Maldred asintió, pero su amigo no percibió el gesto.

—Lo necesitamos. Sombrío dijo que la sanadora podía realizar maravillas, pero que cada hazaña suya era muy cara… Podía exigir las riquezas de un príncipe a cambio de su magia. En el tesoro pirata debería haber la cantidad suficiente como para satisfacer sus deseos.

—Si sigue viva —susurró Dhamon—, si es que alguna vez existió.

Llevó la mano hasta su muslo para palpar la escama de dragón bajo la tela de los pantalones.

—Vale la pena probarlo. Debería ser capaz de curarte a cambio de tan antiguas riquezas; tal vez unas riquezas mágicas.

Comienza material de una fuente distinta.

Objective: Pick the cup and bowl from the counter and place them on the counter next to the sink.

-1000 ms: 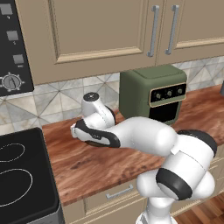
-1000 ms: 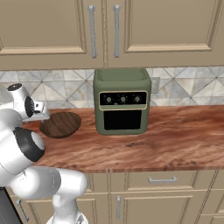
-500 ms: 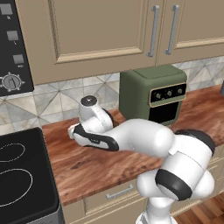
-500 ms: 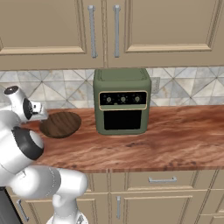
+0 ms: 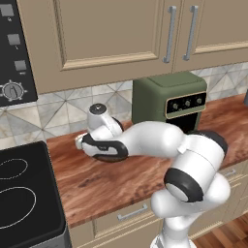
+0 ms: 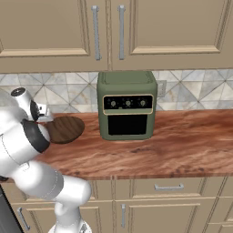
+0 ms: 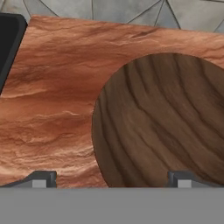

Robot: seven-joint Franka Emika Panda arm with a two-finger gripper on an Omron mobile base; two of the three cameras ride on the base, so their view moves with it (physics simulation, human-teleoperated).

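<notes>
Closest to me is the white arm [image 5: 160,145], bent at the elbow and reaching left across the bench [image 5: 111,179], its reddish-brown wood grain running over beige drawers. At the left edge of the bench sits the black glass stovetop [image 5: 24,203], flush against the wood.

The arm's hand hangs low over the bench's left part, near the back wall. Looking down along the claw [image 7: 111,177], its two dark fingertips [image 7: 41,178] stand well apart, so the claw is released and grasping nothing. One tip is over bare wood grain, the other over a round dark wooden disc [image 7: 164,122] that lies flat on the bench. From the right side the same disc [image 6: 66,129] shows just beside the arm's wrist, left of the oven.

Further along, a green countertop oven [image 6: 127,105] stands upright on the bench against the tiled backsplash [image 6: 186,88], with three small knobs above its dark door. The disc and the oven are near each other but apart.

Behind all this the grey patterned tiles run the length of the wall, and beige wall cupboards [image 6: 109,32] with long metal handles hang above. A dark control panel [image 5: 14,53] with a dial sits above the stovetop.
</notes>
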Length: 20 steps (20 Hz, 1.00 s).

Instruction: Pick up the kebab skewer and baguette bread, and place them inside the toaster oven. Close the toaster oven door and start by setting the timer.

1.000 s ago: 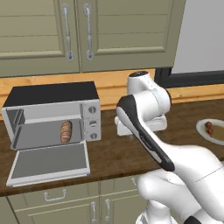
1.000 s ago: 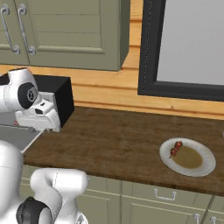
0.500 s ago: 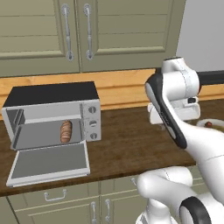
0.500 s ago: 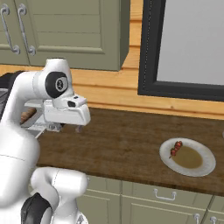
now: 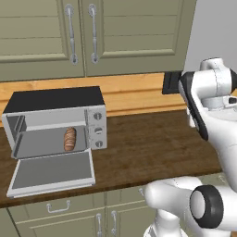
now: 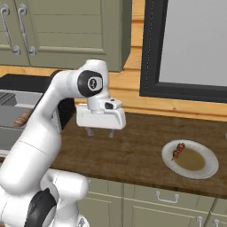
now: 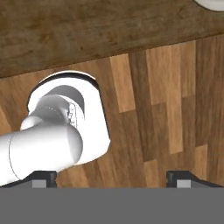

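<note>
The thin red-chunked kebab skewer [image 6: 178,150] lies on your white plate [image 6: 208,169], seemingly flat; empty spread gripper [image 6: 101,131] hovers over dark wooden counter [image 6: 133,146].

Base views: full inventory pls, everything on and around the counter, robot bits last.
toaster oven: 1, black top, silver-grey front, left end of the counter.
toaster oven door: 1, silver frame, dropped open flat.
baguette bread: 1, tan-orange, lying inside the oven.
plate: 1, white, on the counter at the right.
kebab skewer: 1, dark red chunks, on the plate's left part.
counter: 1, dark wood.
upper cabinets: olive green, bar handles, above the counter.
lower drawers: olive green, below the counter.
tool: 1, white with dark tips, open, empty, above the counter between oven and plate.
</note>
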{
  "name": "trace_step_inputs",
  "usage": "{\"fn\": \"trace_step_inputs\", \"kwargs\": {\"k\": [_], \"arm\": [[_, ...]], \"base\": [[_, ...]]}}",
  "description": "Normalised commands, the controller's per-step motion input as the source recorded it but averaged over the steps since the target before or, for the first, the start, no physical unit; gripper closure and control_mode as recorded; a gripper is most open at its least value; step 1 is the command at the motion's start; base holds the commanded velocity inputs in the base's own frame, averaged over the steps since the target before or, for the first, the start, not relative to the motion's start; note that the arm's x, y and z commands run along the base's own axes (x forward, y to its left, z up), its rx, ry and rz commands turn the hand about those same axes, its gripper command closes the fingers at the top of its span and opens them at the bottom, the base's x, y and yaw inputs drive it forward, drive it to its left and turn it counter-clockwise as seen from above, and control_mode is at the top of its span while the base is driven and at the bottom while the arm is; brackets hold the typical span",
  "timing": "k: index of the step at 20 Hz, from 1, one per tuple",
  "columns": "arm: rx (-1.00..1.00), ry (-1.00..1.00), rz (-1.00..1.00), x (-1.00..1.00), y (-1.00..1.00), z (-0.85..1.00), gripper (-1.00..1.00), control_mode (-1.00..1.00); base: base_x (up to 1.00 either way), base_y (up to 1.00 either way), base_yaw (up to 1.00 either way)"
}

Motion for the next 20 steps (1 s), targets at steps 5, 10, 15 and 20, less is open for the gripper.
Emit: {"fn": "trace_step_inputs", "kwargs": {"k": [5, 10, 15, 20], "arm": [[0.0, 0.14, -0.01, 0.0, -1.0, -0.04, -1.0, -1.0], [0.0, 0.13, 0.0, 0.04, -0.82, -0.15, -1.0, -1.0], [0.01, 0.09, 0.0, 0.21, -0.57, -0.13, -1.0, -1.0], [0.12, 0.06, 0.0, 0.19, -0.23, -0.5, -1.0, -1.0]], "base": [[0.0, 0.0, 0.0], [0.0, 0.0, 0.0], [0.0, 0.0, 0.0], [0.0, 0.0, 0.0]]}}
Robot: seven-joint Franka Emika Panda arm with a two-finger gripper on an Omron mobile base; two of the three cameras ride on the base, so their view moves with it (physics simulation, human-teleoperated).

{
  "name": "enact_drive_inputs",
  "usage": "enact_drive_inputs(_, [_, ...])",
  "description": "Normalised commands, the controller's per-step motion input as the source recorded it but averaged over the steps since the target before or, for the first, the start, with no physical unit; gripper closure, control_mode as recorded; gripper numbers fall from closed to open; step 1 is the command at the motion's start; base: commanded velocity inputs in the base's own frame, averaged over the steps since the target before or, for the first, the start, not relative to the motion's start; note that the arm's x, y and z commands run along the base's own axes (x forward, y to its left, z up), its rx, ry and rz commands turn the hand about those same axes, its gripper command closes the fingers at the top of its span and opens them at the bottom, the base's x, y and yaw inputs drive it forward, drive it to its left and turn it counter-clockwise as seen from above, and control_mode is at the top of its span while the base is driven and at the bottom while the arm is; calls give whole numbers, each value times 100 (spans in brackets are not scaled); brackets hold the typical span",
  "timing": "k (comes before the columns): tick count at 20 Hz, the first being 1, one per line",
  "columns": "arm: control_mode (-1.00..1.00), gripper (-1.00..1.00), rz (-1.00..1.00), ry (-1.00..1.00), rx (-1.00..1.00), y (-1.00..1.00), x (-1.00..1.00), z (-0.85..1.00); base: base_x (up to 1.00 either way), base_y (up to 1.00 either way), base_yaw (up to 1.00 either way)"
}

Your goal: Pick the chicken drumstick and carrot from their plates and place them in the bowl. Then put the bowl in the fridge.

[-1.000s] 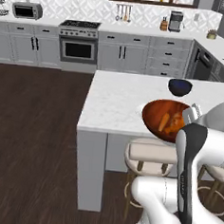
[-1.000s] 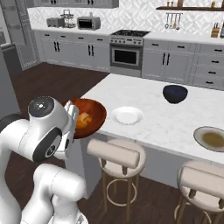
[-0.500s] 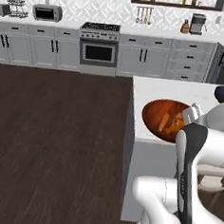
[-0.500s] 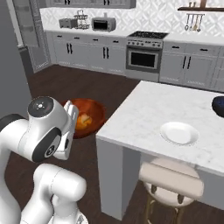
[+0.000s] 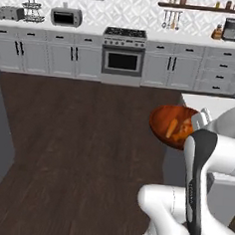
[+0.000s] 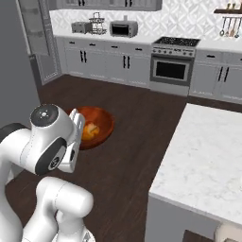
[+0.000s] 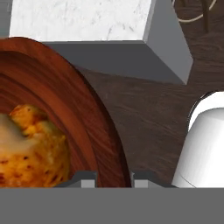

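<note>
The glossy reddish-brown bowl [image 5: 165,119] hangs in the air over the dark wood floor, off the island. My gripper [image 5: 201,119] is shut on its rim at the side nearest my arm. Inside lie the slim orange carrot [image 5: 171,128] and the chunkier golden drumstick [image 5: 185,133]. From the right base view the bowl [image 6: 101,124] juts out past my wrist with the drumstick [image 6: 90,131] in it. In the hand view the bowl's rim [image 7: 94,127] runs between my gripper [image 7: 111,180] tips, and the drumstick [image 7: 30,142] lies at the lower left. The plates are out of view.
The white marble island [image 6: 203,151] is to my right, its corner [image 5: 210,103] just behind the bowl. A tall grey fridge-like cabinet [image 6: 16,61] rises at the left. Grey cabinets and a stove [image 5: 123,60] line the far wall. Open floor [image 5: 83,132] lies ahead.
The whole scene has slid to the right in both base views: the base has turned left, away from the island. The bowl stays in my gripper, now over the floor.
</note>
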Motion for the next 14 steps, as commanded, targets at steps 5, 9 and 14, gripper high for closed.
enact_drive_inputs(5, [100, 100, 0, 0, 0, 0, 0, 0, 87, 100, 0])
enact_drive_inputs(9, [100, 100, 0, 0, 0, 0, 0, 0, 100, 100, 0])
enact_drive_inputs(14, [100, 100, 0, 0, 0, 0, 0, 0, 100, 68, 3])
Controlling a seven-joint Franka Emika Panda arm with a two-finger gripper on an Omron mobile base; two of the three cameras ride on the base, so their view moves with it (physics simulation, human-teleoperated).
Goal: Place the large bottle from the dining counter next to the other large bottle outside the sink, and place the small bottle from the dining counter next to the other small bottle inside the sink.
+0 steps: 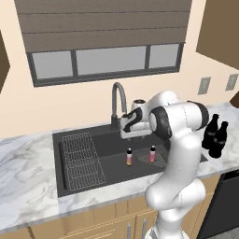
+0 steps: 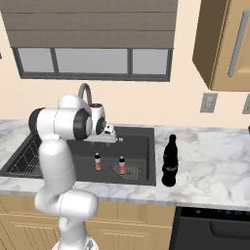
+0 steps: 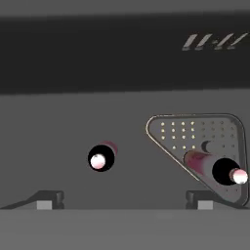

—Sí, lo vale —replicó Dhamon—. Y si la tal mujer sabia no es otra cosa que un viejo cuento de ogros, al menos tendremos el botín de los piratas.

—Botín.

La palabra fue pronunciada en lenguaje humano, aunque provino de un ogro que se había acercado silenciosamente y se hallaba entonces inclinado sobre el mapa.

—Quiero botín. Quiero mapa.

El ogro sonrió de oreja a oreja, mostrando una hilera de amarillentos dientes rotos. Un segundo ogro se unió a él.

—Mapa —afirmó el nuevo ogro—. Lo queremos.

Empezó a farfullar en la lengua de los ogros mientras Maldred se levantaba y enrollaba el mapa, al mismo tiempo que le indicaba en la misma lengua que se apartara.

Dhamon desenvainó la espada, lo que dio a su camarada tiempo para devolver el mapa al tubo e introducirlo en un profundo bolsillo.

—El mapa es nuestro —declaró Dhamon.

Maldred recalcó tal declaración estrellando el puño contra el rostro del ogro más cercano, y los dos compañeros abandonaron precipitadamente la taberna.

—Adiós a tu cena a base de cerdo asado —indicó Maldred mientras corrían por la estrecha calle de tierra.

—No estaba tan hambriento —repuso el aludido, encogiéndose de hombros—. Además, no me gusta nada este pueblo. Sin duda, encontraremos alguno en el que haya unos cuantos humanos, a ser posible de la variedad femenina, mientras abandonamos este maldito territorio.